■ Aim of the task
Below are some records. How many of their lines contain the string "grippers"? Answer with the number alone.

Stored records
────────────────────

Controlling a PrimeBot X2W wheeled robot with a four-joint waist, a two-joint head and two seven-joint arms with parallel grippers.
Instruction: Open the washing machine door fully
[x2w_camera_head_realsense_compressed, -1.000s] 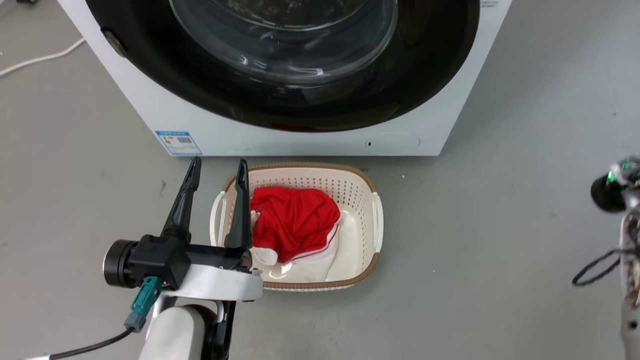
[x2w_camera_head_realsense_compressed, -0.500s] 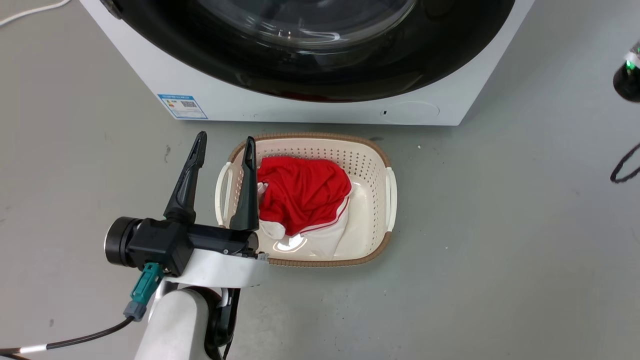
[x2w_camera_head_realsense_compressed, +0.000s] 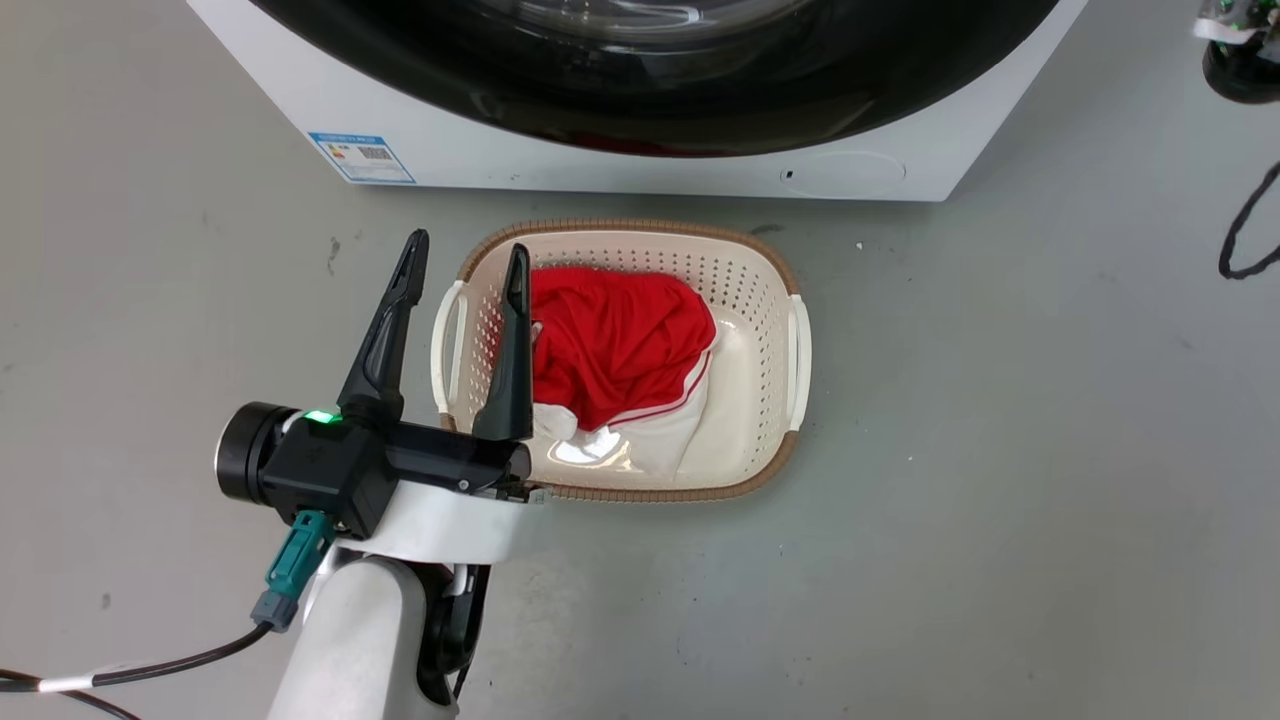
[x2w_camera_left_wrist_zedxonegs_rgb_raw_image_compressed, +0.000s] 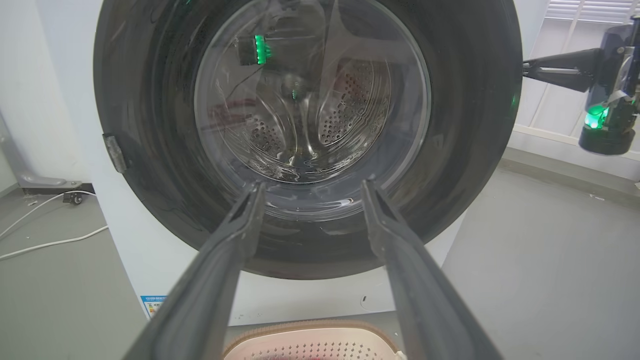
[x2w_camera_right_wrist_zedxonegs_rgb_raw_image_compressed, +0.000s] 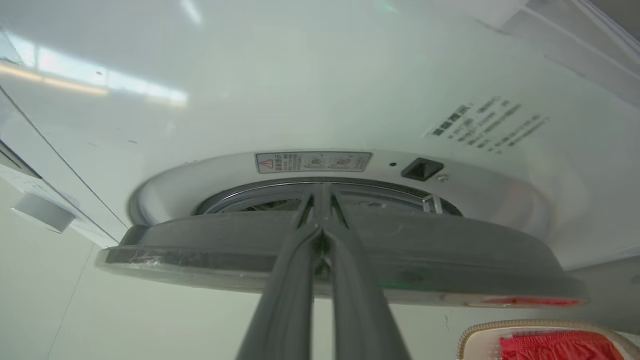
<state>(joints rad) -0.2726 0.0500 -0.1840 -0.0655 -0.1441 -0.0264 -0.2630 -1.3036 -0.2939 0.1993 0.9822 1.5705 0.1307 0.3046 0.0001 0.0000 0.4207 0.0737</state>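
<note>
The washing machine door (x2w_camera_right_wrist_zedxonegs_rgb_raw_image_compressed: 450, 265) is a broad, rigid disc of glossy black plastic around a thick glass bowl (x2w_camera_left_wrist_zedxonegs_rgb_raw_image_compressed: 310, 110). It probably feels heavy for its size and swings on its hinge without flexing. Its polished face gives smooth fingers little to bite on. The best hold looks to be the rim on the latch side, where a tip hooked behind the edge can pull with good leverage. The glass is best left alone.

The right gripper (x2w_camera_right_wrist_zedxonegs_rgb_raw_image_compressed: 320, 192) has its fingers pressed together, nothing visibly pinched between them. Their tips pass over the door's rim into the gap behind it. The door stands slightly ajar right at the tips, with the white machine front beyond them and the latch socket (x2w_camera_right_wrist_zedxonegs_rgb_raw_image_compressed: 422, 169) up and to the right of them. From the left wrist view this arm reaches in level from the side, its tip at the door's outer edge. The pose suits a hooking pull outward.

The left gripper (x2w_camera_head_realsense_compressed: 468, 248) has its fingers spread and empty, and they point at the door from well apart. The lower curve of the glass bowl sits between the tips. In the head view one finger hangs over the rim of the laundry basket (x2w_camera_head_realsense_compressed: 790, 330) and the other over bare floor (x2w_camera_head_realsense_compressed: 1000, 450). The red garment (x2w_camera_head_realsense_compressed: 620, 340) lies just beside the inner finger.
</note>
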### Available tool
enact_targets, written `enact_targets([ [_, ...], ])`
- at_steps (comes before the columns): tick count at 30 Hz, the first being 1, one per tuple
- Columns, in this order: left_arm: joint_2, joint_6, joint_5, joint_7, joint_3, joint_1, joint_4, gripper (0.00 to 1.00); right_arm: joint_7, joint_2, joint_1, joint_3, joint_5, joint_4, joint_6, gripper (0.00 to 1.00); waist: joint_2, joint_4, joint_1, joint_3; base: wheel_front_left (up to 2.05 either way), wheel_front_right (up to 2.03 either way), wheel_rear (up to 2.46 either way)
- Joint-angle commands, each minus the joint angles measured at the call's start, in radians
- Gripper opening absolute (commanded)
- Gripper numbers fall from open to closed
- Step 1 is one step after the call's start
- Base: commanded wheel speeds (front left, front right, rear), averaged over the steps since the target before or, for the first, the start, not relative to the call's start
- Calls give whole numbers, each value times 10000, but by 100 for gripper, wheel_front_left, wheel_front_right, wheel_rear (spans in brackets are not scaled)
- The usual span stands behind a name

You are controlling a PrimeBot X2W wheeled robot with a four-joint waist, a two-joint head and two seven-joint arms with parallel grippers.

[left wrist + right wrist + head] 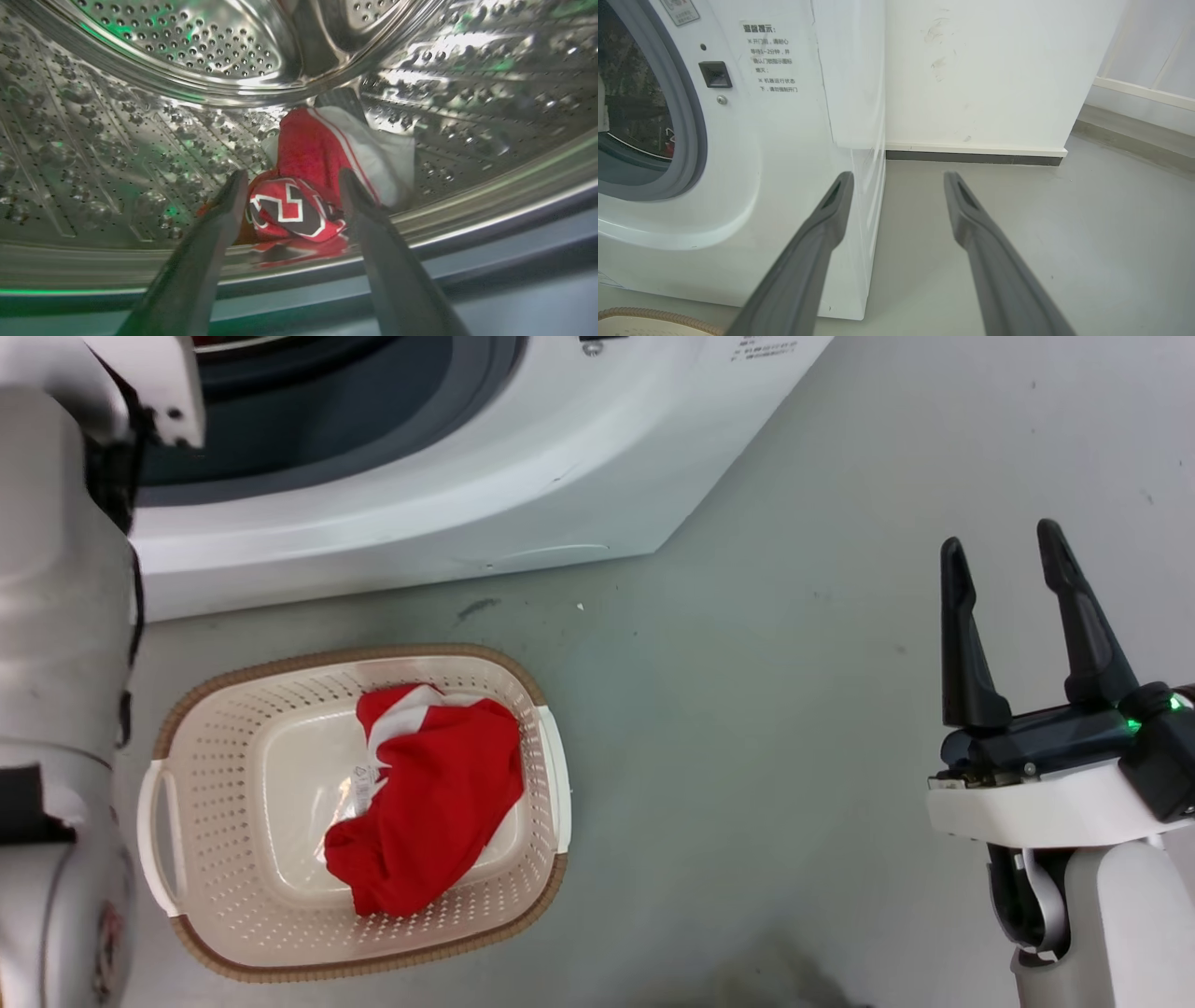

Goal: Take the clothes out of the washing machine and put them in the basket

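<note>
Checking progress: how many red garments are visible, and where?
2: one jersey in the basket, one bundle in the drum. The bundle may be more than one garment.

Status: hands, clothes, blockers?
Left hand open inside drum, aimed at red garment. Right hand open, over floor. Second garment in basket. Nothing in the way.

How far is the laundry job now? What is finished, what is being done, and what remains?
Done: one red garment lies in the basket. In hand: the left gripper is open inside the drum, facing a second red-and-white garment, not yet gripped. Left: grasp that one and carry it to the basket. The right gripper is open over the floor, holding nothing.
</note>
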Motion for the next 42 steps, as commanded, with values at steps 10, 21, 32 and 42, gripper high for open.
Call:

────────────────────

■ Finished exercise
2